* PROBLEM DETAILS *
Copy each line of the following material that has the string "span".

╭─ DATA SEGMENT

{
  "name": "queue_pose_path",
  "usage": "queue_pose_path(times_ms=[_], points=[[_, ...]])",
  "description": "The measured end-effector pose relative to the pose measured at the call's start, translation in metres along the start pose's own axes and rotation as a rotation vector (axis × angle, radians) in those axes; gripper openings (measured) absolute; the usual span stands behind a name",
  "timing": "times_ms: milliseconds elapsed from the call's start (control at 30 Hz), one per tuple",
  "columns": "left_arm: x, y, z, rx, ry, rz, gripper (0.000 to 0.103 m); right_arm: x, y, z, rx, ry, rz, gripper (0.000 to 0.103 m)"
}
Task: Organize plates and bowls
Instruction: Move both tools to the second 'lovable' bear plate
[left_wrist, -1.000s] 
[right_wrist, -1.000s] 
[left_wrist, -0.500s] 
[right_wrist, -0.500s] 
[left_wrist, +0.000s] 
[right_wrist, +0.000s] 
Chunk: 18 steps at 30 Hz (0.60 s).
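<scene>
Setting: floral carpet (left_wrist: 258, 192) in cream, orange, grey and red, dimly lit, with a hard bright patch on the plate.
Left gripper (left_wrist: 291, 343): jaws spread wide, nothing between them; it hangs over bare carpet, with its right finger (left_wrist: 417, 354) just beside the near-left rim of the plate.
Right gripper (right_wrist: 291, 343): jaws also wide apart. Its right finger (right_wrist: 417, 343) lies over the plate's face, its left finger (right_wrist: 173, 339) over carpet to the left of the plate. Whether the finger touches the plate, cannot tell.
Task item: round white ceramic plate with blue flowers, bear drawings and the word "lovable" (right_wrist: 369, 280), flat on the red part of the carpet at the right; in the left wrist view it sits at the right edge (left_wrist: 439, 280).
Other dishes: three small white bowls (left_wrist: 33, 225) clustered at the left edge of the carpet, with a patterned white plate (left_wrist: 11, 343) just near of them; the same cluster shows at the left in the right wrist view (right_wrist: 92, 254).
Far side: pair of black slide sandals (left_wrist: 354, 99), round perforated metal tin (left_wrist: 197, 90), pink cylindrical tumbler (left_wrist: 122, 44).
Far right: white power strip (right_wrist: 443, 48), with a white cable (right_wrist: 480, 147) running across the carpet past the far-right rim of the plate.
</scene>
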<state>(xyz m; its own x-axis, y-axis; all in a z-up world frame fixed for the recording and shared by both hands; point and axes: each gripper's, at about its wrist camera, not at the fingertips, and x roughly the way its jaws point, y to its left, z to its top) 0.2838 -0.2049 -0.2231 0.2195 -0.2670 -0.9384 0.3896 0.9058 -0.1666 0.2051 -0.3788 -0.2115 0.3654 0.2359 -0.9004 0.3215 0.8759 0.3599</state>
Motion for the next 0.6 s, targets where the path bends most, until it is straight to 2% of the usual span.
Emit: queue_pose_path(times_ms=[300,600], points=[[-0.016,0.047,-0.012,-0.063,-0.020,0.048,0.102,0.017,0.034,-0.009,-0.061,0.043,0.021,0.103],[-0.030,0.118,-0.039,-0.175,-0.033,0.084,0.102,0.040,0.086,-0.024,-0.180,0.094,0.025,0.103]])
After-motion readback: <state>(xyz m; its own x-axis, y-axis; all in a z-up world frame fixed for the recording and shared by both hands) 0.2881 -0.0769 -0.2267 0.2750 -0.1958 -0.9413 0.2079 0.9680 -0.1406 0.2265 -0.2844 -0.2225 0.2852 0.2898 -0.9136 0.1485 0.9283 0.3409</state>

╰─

* TASK RESPONSE *
  "description": "The measured end-effector pose relative to the pose measured at the call's start, translation in metres along the start pose's own axes and rotation as a rotation vector (axis × angle, radians) in those axes; gripper openings (measured) absolute; the usual span stands behind a name",
Motion for the next 0.6 s, targets where the path bends most, until it is straight to 2% of the usual span.

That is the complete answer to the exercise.